• [Problem description]: Please transcribe the data that follows exactly, from its first line through the line that contains "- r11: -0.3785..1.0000".

• [Collected data]:
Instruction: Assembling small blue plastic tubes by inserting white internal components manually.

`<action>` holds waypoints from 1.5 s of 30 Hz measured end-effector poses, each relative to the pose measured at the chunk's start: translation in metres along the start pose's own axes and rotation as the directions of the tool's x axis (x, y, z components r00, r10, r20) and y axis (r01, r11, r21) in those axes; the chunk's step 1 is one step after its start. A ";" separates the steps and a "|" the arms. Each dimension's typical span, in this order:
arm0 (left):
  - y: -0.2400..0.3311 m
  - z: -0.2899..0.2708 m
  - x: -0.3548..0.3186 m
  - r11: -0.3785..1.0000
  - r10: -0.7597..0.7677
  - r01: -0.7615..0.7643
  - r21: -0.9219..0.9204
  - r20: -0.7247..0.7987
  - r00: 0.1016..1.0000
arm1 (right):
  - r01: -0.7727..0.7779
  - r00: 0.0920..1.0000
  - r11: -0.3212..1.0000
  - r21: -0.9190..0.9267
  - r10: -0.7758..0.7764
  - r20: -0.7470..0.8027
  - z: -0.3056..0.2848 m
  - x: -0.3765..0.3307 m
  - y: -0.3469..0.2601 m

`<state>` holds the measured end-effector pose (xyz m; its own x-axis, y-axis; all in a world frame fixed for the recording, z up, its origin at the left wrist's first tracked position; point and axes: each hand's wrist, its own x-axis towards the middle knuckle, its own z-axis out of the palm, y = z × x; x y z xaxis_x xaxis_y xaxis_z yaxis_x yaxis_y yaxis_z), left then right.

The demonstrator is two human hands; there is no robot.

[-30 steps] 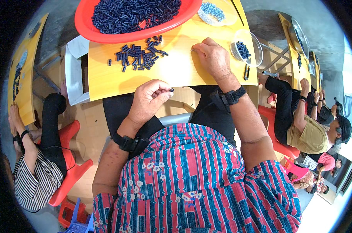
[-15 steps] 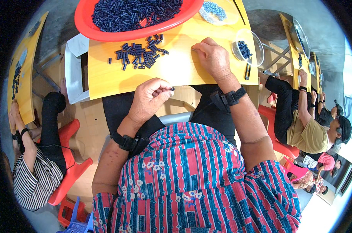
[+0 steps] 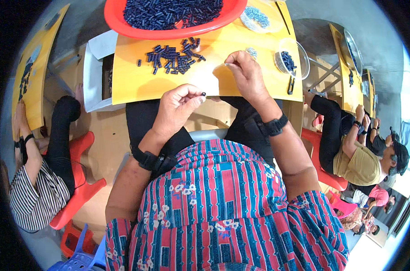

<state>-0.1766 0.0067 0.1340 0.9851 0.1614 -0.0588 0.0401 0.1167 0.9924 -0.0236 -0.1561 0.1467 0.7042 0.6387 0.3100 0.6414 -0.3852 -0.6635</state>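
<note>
My left hand (image 3: 177,108) is closed in a pinch at the table's front edge. Between its thumb and forefinger sits a small dark plastic piece (image 3: 203,94), one end showing. To its right, my right hand (image 3: 248,77) pinches with thumb and forefinger over the table. A tiny pale speck shows at those fingertips, too small to name. Just beyond the right hand lies a small heap of pale, shiny bits (image 3: 251,53). A loose pile of dark blue-black rectangular plastic pieces (image 3: 173,58) is spread on the yellow table (image 3: 132,88), beyond my left hand.
A red basin (image 3: 187,32) full of dark pieces stands at the back. At the right are a clear tub (image 3: 305,67) of dark pieces and a dark tool (image 3: 291,85). A clear bowl of bluish bits (image 3: 255,18) is behind. Other people sit at tables on both sides.
My right hand has drawn back from the tabletop toward me, and the pale heap it covered now shows. My left hand keeps its pinch on the dark piece. The whole view has shifted slightly.
</note>
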 end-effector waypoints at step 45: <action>-0.012 -0.001 -0.017 0.982 0.008 -0.005 -0.186 0.016 1.000 | -0.320 0.947 0.682 0.658 0.204 0.248 0.021 -0.047 -0.060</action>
<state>-0.1935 0.0035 0.1227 0.9880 0.1463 -0.0489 0.0033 0.2964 0.9551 -0.1018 -0.1491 0.1569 0.7224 0.6914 -0.0111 0.0118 -0.0285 -0.9995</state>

• [Result of the task]:
Instruction: Assembling small blue plastic tubes by inserting white internal components manually.

`<action>` holds waypoints from 1.5 s of 30 Hz measured end-effector poses, each relative to the pose measured at the chunk's start: translation in metres along the start pose's own axes and rotation as the directions of the tool's x axis (x, y, z components r00, r10, r20) and y axis (r01, r11, r21) in those axes; the chunk's step 1 is one step after its start. A ";" separates the steps and a "|" the arms. Each dimension's typical span, in this order:
arm0 (left):
  - y: -0.2400..0.3311 m
  - z: -0.2899..0.2708 m
  - x: -0.3548..0.3186 m
  - r11: -0.3785..1.0000

This exercise requires nothing more.